All of this is rendered in-game by the latest version of the Unreal engine, which Westka have licensed from Epic. So what has it been like working with this technology? "Great, great. Really good!" Chris enthused. "The results are really, really good. There's an excellent particle system, we can use very many polygons to create a lot of detail, the material system is great, also the per-pixel lighting for dynamic lighting and projected shadows. I think it was a really, really good decision. Of course it takes time to get used to it, as it is quite complex and you have to learn how to work with it. But we had a quite long pre-production phase of about 12 months so far, and I think we'll need another 12 or 14 months to produce [the game]. But I think now we are really ready to go forward and do it." It's not just the technology which has got Westka excited either. "What's really excellent is that Epic is very good in supporting [the engine], and the access to the community. There's an Unreal developer network where the people from Legend who do Unreal 2 are, or Warren Spector with Deus Ex, and also UbiSoft. So you can talk to them, share code and tools and things like this. And this is also where you go to share your thoughts and talk about gameplay as well as production and coding."

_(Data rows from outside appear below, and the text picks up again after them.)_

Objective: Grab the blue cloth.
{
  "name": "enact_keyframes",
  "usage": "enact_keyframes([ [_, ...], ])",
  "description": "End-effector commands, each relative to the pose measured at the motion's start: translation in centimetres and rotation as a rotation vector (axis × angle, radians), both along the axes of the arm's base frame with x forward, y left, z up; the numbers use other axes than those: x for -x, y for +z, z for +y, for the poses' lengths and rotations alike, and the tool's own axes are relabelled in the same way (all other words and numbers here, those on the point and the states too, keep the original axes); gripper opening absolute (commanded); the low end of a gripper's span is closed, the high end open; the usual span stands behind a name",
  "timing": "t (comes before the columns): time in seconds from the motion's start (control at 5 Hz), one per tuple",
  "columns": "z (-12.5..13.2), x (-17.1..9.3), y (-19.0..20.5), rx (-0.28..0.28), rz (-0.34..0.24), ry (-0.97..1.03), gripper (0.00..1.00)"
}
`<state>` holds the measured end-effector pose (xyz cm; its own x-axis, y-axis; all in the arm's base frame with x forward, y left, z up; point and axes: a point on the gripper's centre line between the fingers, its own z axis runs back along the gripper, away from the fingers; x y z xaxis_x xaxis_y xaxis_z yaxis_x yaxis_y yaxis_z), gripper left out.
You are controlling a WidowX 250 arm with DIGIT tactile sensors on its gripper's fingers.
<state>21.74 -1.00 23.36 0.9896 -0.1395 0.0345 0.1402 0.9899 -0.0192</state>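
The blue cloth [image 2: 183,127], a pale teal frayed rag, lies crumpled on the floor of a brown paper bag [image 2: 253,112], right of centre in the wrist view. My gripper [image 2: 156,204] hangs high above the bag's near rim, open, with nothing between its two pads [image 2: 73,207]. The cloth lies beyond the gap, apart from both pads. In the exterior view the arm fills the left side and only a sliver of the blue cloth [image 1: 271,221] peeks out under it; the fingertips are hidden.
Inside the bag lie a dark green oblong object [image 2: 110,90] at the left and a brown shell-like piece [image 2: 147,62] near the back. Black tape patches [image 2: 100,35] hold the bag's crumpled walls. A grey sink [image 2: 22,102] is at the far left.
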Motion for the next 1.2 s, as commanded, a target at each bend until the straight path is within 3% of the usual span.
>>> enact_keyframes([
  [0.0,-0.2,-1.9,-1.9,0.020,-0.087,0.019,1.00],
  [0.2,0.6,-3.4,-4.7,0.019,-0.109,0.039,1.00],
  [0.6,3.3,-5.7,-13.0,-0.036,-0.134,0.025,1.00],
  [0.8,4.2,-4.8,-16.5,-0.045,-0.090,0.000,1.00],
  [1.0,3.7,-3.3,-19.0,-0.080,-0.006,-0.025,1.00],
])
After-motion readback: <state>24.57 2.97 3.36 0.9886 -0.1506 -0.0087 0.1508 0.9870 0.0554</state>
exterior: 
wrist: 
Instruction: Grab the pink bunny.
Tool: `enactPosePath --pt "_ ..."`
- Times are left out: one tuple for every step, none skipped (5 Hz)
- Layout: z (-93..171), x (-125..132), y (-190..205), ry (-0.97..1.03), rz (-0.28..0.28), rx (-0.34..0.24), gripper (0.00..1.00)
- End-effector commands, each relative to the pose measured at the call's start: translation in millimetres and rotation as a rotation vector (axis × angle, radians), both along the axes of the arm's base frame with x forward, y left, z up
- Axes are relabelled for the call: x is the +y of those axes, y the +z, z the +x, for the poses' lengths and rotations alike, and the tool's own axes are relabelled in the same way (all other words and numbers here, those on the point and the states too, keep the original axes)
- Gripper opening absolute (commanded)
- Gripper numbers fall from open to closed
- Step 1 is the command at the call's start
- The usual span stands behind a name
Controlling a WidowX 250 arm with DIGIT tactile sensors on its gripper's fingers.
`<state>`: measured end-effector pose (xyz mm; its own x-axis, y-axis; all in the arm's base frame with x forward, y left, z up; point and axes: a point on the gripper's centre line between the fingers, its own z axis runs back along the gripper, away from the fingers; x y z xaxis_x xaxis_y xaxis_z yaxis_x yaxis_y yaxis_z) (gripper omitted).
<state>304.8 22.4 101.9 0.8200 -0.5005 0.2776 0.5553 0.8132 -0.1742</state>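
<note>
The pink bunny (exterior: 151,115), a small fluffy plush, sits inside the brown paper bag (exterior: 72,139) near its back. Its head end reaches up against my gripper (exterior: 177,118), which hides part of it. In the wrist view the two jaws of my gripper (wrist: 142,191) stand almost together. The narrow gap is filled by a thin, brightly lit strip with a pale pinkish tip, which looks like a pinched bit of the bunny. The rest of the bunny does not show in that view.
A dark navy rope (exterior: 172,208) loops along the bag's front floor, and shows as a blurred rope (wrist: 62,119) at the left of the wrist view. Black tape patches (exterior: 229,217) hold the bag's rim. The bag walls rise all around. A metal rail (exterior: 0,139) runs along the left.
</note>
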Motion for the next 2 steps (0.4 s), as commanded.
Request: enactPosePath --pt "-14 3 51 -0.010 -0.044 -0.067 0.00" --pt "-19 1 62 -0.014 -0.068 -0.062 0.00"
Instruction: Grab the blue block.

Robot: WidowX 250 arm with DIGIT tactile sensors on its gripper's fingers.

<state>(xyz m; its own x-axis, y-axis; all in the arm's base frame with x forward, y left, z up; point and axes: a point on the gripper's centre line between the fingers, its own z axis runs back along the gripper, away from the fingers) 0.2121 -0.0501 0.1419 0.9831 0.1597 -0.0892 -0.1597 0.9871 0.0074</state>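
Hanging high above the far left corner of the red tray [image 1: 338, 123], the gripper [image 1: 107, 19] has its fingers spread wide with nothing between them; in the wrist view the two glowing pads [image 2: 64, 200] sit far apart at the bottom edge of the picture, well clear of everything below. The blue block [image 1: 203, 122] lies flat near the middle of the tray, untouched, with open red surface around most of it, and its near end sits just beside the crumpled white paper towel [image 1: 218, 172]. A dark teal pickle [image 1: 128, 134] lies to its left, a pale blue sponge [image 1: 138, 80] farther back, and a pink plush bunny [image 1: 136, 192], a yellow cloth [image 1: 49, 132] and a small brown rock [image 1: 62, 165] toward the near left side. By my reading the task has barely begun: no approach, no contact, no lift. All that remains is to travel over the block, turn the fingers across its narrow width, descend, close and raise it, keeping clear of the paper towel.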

Westka have also added a few touches of their own to enhance the engine for Y-Project. Given the game's reliance on in-game cinematics, it's no great surprise to learn that these improvements include "lip synch, with special software to synchronise the mouth and facial animations to the speech". "We will also enhance the AI. For example, the insects have quite different characteristics - we will have ones that can climb on the walls or creep on the ceiling and so on, other ones that can fly around and take you from the air. Which means that we had to enhance the typical 2D pathfinding to a 3D AI. We also allow them to have easy communication, so they can cry for help or they hear others dying. They may also use group tactics, like attacking you all together from the air, and they will have quite different technical characteristics, like they may have ranged weapons, and we have things that can [merge] together and roll towards you and try to bump you, and we have guys that commit suicide and shoot around all their stings." "And we will use the Karma physics engine, a special implementation of the MathsEngine into the Unreal engine, to add realistic physics", Chris added. All of which will be used for actual gameplay as well as creating a more believable world, as Ingo explained. "We can add physics to water for gameplay, so if you need to flood something it's easily done by the physics so that the water rises up. And if you are on the science side you must solve puzzles, ordering containers or moving them in the right direction because they're blocking something, or moving debris."
It's a long way from Enid Blyton to Unreal-engined sci-fi shooters, but judging from what we have seen so far The Y-Project could well prove to be a breakthrough game for Westka. With a staff of industry veterans from Germany and Central Europe and support from one of Germany's biggest TV companies, they may be on to a winner.